[WORK INSTRUCTION] Restate the listing exactly.
───── DATASET SECTION
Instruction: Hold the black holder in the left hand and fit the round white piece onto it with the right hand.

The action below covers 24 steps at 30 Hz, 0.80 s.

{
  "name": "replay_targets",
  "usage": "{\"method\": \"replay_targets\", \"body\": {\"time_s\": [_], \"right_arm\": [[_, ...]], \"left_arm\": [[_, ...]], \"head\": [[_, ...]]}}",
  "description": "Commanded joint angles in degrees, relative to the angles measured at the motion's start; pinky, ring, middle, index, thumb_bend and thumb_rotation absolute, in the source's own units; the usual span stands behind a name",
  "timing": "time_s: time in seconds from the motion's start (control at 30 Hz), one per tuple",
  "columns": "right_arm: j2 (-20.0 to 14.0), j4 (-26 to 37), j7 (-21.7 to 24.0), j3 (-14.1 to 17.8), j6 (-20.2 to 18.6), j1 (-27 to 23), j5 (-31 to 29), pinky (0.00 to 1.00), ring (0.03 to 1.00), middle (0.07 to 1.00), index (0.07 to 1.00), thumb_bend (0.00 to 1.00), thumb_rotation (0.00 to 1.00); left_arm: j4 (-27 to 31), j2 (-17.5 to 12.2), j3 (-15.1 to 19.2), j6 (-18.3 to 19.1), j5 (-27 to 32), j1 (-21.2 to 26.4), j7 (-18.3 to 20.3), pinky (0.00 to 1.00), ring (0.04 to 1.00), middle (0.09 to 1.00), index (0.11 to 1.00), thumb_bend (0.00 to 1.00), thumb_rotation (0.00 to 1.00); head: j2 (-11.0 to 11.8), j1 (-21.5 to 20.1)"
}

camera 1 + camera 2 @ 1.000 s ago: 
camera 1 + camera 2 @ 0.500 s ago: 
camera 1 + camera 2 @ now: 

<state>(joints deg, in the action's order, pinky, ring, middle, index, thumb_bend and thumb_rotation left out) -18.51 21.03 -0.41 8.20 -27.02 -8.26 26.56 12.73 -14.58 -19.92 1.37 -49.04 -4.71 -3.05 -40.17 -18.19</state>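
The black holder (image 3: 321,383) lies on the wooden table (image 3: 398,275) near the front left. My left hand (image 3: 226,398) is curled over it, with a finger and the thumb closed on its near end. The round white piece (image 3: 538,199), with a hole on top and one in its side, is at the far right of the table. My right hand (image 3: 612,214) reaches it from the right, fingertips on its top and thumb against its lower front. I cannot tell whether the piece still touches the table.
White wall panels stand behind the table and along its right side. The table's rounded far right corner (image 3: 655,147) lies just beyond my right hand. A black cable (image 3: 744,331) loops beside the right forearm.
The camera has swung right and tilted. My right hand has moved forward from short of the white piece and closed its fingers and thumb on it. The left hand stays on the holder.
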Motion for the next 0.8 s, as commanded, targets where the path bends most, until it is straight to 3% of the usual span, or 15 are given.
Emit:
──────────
[REPLY]
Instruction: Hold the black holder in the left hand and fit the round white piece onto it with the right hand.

The action below covers 24 steps at 30 Hz, 0.80 s.

{
  "name": "replay_targets",
  "usage": "{\"method\": \"replay_targets\", \"body\": {\"time_s\": [_], \"right_arm\": [[_, ...]], \"left_arm\": [[_, ...]], \"head\": [[_, ...]]}}",
  "description": "Commanded joint angles in degrees, relative to the angles measured at the motion's start; pinky, ring, middle, index, thumb_bend and thumb_rotation absolute, in the source's own units; the usual span stands behind a name",
  "timing": "time_s: time in seconds from the motion's start (control at 30 Hz), one per tuple",
  "columns": "right_arm: j2 (-20.0 to 14.0), j4 (-26 to 37), j7 (-21.7 to 24.0), j3 (-14.1 to 17.8), j6 (-20.2 to 18.6), j1 (-27 to 23), j5 (-31 to 29), pinky (0.00 to 1.00), ring (0.03 to 1.00), middle (0.07 to 1.00), index (0.07 to 1.00), thumb_bend (0.00 to 1.00), thumb_rotation (0.00 to 1.00); left_arm: j4 (-27 to 31), j2 (-17.5 to 12.2), j3 (-15.1 to 19.2), j6 (-18.3 to 19.1), j5 (-27 to 32), j1 (-21.2 to 26.4), j7 (-18.3 to 20.3), pinky (0.00 to 1.00), ring (0.04 to 1.00), middle (0.09 to 1.00), index (0.11 to 1.00), thumb_bend (0.00 to 1.00), thumb_rotation (0.00 to 1.00); head: j2 (-11.0 to 11.8), j1 (-21.5 to 20.1)"
}

camera 1 + camera 2 @ 1.000 s ago: 
camera 1 + camera 2 @ 0.500 s ago: 
camera 1 + camera 2 @ now: 

<state>(joints deg, in the action's order, pinky, ring, middle, index, thumb_bend and thumb_rotation left out) -18.51 21.03 -0.41 8.20 -27.02 -8.26 26.56 12.73 -14.58 -19.92 1.37 -49.04 -4.71 -3.05 -40.17 -18.19</state>
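The black holder (image 3: 321,383) lies on the wooden table (image 3: 398,275) near the front left. My left hand (image 3: 226,398) is curled over it, with a finger and the thumb closed on its near end. The round white piece (image 3: 538,199), with a hole on top and one in its side, is at the far right of the table. My right hand (image 3: 612,214) reaches it from the right, fingertips on its top and thumb against its lower front. I cannot tell whether the piece still touches the table.
White wall panels stand behind the table and along its right side. The table's rounded far right corner (image 3: 655,147) lies just beyond my right hand. A black cable (image 3: 744,331) loops beside the right forearm.
The camera has swung right and tilted. My right hand has moved forward from short of the white piece and closed its fingers and thumb on it. The left hand stays on the holder.
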Motion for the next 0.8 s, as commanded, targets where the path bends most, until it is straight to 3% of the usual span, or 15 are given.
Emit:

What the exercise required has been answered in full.